Di fronte alla sequenza di donne uccise raccontata dalle cronache degli ultimi giorni, il Coordinamento Nazionale Docenti della disciplina dei Diritti Umani richiama l’attenzione sulla necessità di rafforzare la capacità di riconoscere in tempo le situazioni di pericolo. L’organizzazione sottolinea anche la responsabilità educativa della scuola nella costruzione di relazioni fondate su rispetto, autonomia e reciprocità.
I nomi di Dafne Rebaudo, Ornella Forastefano, Luigia Fortunato, Joanna Rouissi, Tania Sperindio, Tania Terrin e Daniela Florea restituiscono una dimensione che le sole statistiche non possono rappresentare pienamente. Si tratta di donne con storie, età e percorsi differenti. Il loro accostamento, osserva il Coordinamento, non deve sovrapporre vicende ancora oggetto di accertamenti, ma ricordare che dietro ogni dato ci sono vite interrotte e comunità colpite.
La valutazione del rischio
La concentrazione temporale dei decessi viene letta insieme ai dati relativi al primo semestre del 2026, quando le rilevazioni diffuse dal Viminale avevano registrato una diminuzione degli omicidi volontari e una riduzione delle donne vittime considerate nelle statistiche sugli omicidi e sui femminicidi. Nello stesso periodo risultavano in aumento gli ammonimenti del questore, in particolare quelli legati alla violenza domestica.
Secondo il CNDDU, il miglioramento dei dati non può tradursi in una diminuzione dell’attenzione. Ogni situazione presenta caratteristiche proprie e il pericolo deve essere valutato sulla base della storia concreta della persona e del contesto. La vicenda di Tania Terrin, per la quale le cronache hanno riferito di una precedente denuncia e di provvedimenti adottati nei confronti dell’uomo indicato come autore dell’omicidio, pone il tema della lettura complessiva di violenze, minacce, comportamenti persecutori e forme di controllo.

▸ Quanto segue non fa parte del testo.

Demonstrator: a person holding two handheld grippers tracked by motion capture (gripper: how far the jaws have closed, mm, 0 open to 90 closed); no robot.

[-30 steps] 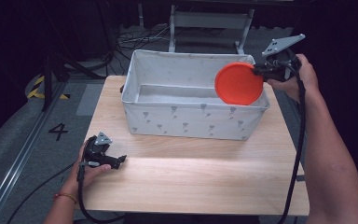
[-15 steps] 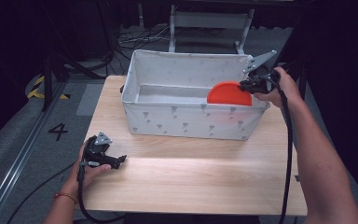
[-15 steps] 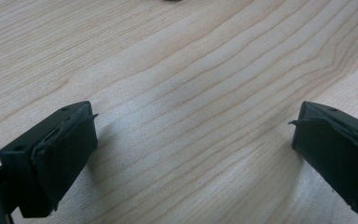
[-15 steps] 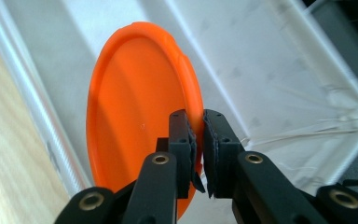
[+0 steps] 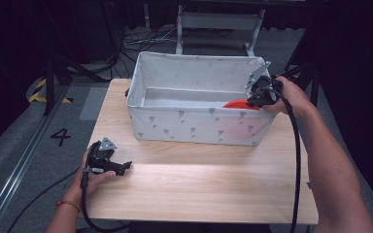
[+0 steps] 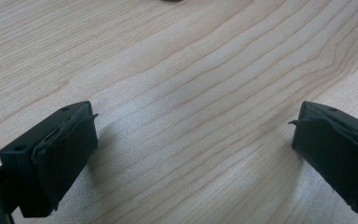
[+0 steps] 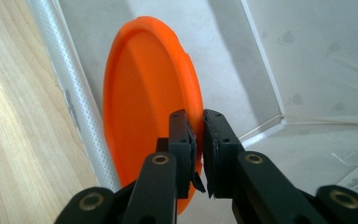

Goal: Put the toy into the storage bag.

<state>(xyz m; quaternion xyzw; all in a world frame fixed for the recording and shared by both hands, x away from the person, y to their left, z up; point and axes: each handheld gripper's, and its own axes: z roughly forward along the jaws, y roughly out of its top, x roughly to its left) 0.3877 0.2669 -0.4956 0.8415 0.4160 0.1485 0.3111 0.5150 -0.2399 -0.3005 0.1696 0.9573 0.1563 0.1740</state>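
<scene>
1. An orange plate (image 7: 149, 116) is seen at the centre of the right gripper view, standing on edge inside a white fabric bin (image 7: 307, 60), its face close against the bin's wall at the left of that frame.
2. In the high view, only a sliver of the plate (image 5: 238, 104) is seen above the bin's near wall, at the right end of the bin (image 5: 194, 127), right of the frame's centre; an orange glow is visible through the fabric below it.
3. The plate's rim is gripped by the right gripper (image 7: 197, 135): its two black fingers (image 7: 179, 133) are drawn nearly together, with the rim pinched between them at the lower centre of the right gripper view.
4. In the high view the right gripper (image 5: 262, 92) is held over the bin's right end by a hand (image 5: 291, 94) at the upper right of the frame, with the forearm running down to the lower right corner and a black cable trailing along it.
5. The bin is patterned with small grey marks and is set on the far half of a pale wooden tabletop (image 5: 199, 189).
6. The left gripper (image 5: 108, 162) is rested on the tabletop at the lower left of the high view, well apart from the bin, and is held by the other hand (image 5: 90, 177).
7. In the left gripper view its fingers (image 6: 60, 149) are spread wide at the two lower corners of the frame, with nothing between them but bare wood grain (image 6: 191, 93).
</scene>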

La presenza di norme e strumenti di tutela viene indicata come condizione indispensabile, ma la loro efficacia dipende anche dalla tempestività con cui le informazioni vengono interpretate e dalla capacità delle istituzioni di comunicare e agire in modo coordinato. La prevenzione, sostiene il Coordinamento, non può limitarsi all’esistenza formale di una misura: deve consentire di individuare l’evoluzione del rischio e di intervenire in rapporto alla sua gravità.
Il compito educativo
La riflessione si estende al periodo che precede la denuncia e l’intervento istituzionale. Prima dell’emergere di una situazione di violenza si formano infatti idee sull’affettività, sulla libertà dell’altro, sul consenso, sulla gelosia, sul rifiuto e sulla fine di una relazione. In questo spazio la scuola può svolgere una funzione socioeducativa, aiutando gli studenti a riconoscere modelli relazionali fondati sul rispetto.
Le rilevazioni Istat sugli adolescenti hanno evidenziato la persistenza di stereotipi nei rapporti tra ragazze e ragazzi, compresa l’idea che la gelosia possa essere un’espressione dell’amore. Il CNDDU precisa che non è possibile stabilire un rapporto automatico tra queste convinzioni e la futura violenza. È però necessario rendere tali modelli oggetto di confronto e consapevolezza, anche alla luce delle forme di controllo che possono passare dagli strumenti digitali.
Smartphone, condivisione della posizione, accesso agli account personali e pressione attraverso messaggi e social network possono infatti rendere meno visibile il confine tra vicinanza affettiva e controllo. L’educazione civica può offrire uno spazio continuativo per affrontare consenso, confini personali, responsabilità nelle relazioni e gestione del conflitto. Il personale scolastico, inoltre, dovrebbe essere formato per riconoscere situazioni di disagio, accogliere richieste di aiuto e conoscere la rete territoriale a cui indirizzarle.
Per il Coordinamento, la risposta alla violenza contro le donne deve unire protezione immediata e lavoro educativo di lungo periodo. La memoria delle vittime, conclude il CNDDU, deve diventare attenzione verso il presente e formazione per il futuro, affinché controllo, possesso e limitazione dell’autonomia non vengano considerati elementi normali di una relazione.